Lynn Nadel, a professor of psychology and cognitive sciences and the chairman of the university’s faculty, said the meetings served as a call for action. “We don’t need to wait for the explosion to look around and find out for ourselves how we’re doing and how we must change,” he said.

Despite repeated efforts by the university and the managers of the apartment complex to stop the harassment of the mosque and its members, problems have persisted. Mumina Obeid, a premed student at the university and a Sunday school teacher at the Islamic Center, said that more than once she had picked up liquor bottles littering the turf where children play during recess.

Ms.
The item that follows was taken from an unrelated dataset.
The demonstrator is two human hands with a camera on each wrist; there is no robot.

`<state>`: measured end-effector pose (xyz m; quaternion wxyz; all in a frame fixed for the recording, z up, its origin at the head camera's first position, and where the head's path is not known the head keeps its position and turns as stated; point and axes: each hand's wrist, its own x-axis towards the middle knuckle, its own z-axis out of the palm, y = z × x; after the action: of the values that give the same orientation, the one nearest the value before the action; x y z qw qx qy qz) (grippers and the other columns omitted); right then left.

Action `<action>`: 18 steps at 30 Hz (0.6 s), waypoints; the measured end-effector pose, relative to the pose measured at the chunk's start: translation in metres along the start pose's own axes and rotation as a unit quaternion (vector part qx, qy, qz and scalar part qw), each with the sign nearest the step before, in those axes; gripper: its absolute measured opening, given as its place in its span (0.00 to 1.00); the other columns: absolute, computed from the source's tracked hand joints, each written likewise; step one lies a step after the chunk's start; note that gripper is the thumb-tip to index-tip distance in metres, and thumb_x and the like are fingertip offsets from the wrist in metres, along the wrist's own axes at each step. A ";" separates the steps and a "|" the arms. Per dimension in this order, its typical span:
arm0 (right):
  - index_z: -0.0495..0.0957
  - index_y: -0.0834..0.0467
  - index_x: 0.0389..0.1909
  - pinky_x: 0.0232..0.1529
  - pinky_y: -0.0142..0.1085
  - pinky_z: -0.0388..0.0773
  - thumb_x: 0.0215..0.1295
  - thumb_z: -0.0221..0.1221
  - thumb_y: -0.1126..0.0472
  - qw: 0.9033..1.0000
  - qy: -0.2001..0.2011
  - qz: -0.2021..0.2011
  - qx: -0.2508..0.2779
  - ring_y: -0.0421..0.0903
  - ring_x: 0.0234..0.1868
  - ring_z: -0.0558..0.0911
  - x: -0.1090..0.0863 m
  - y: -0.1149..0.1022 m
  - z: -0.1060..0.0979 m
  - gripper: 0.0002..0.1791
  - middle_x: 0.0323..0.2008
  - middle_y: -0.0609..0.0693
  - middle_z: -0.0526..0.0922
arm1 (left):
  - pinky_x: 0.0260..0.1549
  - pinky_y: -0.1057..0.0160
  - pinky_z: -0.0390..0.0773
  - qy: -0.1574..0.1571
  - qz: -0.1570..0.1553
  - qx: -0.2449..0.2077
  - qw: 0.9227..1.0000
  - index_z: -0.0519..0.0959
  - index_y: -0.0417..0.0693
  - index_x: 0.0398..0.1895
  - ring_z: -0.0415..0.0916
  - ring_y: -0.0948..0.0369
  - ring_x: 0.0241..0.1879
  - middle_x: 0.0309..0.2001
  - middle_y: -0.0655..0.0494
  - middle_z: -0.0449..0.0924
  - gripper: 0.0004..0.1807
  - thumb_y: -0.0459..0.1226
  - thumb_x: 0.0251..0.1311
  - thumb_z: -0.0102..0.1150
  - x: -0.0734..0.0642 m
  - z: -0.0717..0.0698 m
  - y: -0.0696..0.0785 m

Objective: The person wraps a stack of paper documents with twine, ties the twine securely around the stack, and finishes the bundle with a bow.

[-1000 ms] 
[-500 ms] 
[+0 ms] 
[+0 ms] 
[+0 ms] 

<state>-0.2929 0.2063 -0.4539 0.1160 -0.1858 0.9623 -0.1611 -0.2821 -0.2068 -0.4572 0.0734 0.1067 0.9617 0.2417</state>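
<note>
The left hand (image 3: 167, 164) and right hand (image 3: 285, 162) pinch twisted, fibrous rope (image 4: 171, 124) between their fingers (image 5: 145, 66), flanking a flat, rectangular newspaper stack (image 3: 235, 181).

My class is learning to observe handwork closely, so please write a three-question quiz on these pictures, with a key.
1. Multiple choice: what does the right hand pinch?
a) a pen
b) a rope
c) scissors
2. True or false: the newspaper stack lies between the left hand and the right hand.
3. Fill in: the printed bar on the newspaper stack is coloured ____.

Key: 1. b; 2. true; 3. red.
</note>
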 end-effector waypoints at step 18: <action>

Obeid, 20, who was born in Tucson to a Syrian father and a Mexican mother, said a 5-year-old boy had come up to her holding a can of chewing tobacco he found on the playground.

“What kind of message are we sending to our children when their place of worship is treated like a trash can?” she asked.

The high-rise rental complex, Sol y Luna, says it offers furnished apartments, a rooftop pool, a yoga garden and assigned garage parking, all within two blocks of the campus.

A company based in Pennsylvania, GMH Capital Partners, bought the property in the fall and has installed motion-sensitive cameras outside the buildings in an effort to catch offenders. Four residents were evicted under the previous owners, The Arizona Daily Star reported.

Last month, when classes at the university resumed and cans and bottles started crashing onto the mosque’s parking lot again, the landlord began considering whether to close the balconies.